Data section ▸
+ + +

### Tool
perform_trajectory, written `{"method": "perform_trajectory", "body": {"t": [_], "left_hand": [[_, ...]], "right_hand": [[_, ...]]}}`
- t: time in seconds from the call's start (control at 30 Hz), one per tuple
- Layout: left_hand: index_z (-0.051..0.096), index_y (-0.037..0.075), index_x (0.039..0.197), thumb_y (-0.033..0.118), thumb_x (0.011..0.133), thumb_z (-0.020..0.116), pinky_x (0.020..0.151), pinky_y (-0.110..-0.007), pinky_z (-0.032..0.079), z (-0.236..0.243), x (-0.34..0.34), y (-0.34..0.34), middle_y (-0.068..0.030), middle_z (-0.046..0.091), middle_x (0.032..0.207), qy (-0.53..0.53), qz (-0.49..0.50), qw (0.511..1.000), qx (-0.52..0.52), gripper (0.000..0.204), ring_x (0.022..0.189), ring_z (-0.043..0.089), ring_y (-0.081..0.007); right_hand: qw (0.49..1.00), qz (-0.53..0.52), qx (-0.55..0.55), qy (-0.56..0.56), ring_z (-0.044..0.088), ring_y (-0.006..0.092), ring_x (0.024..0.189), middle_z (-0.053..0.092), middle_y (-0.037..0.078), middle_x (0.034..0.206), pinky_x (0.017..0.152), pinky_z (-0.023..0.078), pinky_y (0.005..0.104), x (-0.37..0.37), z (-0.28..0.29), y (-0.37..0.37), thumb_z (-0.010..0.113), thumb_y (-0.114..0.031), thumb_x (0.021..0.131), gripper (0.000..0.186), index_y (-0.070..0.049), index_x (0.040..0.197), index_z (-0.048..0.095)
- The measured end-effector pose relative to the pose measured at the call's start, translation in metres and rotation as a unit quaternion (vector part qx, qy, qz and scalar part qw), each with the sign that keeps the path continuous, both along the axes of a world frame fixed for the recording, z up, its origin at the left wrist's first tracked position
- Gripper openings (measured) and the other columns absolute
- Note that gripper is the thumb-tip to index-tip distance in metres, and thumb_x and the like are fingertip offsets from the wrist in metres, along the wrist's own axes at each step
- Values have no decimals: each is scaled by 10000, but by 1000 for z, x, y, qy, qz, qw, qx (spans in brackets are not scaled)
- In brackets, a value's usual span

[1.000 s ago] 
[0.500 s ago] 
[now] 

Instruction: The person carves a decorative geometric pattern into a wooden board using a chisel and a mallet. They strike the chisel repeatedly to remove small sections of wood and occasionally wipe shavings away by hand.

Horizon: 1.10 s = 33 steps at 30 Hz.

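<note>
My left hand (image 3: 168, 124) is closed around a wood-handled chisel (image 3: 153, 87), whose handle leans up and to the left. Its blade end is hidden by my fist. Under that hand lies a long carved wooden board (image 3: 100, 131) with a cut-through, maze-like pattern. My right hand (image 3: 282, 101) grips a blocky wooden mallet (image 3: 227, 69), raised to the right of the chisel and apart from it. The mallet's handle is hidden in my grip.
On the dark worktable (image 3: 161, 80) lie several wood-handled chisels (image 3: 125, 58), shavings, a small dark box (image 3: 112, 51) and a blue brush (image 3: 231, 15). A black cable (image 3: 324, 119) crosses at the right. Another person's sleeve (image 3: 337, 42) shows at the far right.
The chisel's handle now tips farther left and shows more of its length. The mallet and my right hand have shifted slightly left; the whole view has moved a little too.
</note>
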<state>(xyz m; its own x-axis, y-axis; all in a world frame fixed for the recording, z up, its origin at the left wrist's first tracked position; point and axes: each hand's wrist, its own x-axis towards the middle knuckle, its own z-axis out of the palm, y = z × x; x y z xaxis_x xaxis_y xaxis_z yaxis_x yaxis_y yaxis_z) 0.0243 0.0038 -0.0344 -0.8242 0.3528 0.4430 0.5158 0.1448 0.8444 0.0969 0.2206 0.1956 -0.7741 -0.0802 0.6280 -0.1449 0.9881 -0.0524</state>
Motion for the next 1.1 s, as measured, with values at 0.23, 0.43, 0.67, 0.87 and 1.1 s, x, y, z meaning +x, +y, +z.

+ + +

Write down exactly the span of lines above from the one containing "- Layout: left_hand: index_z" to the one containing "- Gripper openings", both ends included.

Answer to this task ▸
- Layout: left_hand: index_z (-0.051..0.096), index_y (-0.037..0.075), index_x (0.039..0.197), thumb_y (-0.033..0.118), thumb_x (0.011..0.133), thumb_z (-0.020..0.116), pinky_x (0.020..0.151), pinky_y (-0.110..-0.007), pinky_z (-0.032..0.079), z (-0.236..0.243), x (-0.34..0.34), y (-0.34..0.34), middle_y (-0.068..0.030), middle_z (-0.046..0.091), middle_x (0.032..0.207), qy (-0.53..0.53), qz (-0.49..0.50), qw (0.511..1.000), qx (-0.52..0.52), gripper (0.000..0.204), ring_x (0.022..0.189), ring_z (-0.043..0.089), ring_y (-0.081..0.007); right_hand: qw (0.49..1.00), qz (-0.53..0.52), qx (-0.55..0.55), qy (-0.56..0.56), ring_z (-0.044..0.088), ring_y (-0.006..0.092), ring_x (0.024..0.189), middle_z (-0.053..0.092), middle_y (-0.037..0.078), middle_x (0.034..0.206), pinky_x (0.017..0.152), pinky_z (-0.023..0.078), pinky_y (0.005..0.104), x (-0.37..0.37), z (-0.28..0.29), y (-0.37..0.37), thumb_z (-0.010..0.113), thumb_y (-0.114..0.031), thumb_x (0.021..0.131), gripper (0.000..0.186), index_y (-0.070..0.049), index_x (0.040..0.197), index_z (-0.048..0.095)
- The measured end-effector pose relative to the pose measured at the call's start, translation in metres and rotation as a unit quaternion (vector part qx, qy, qz and scalar part qw), each with the sign that keeps the path continuous, both along the axes of a world frame fixed for the recording, z up, its origin at the left wrist's first tracked position
- Gripper openings (measured) and the other columns absolute

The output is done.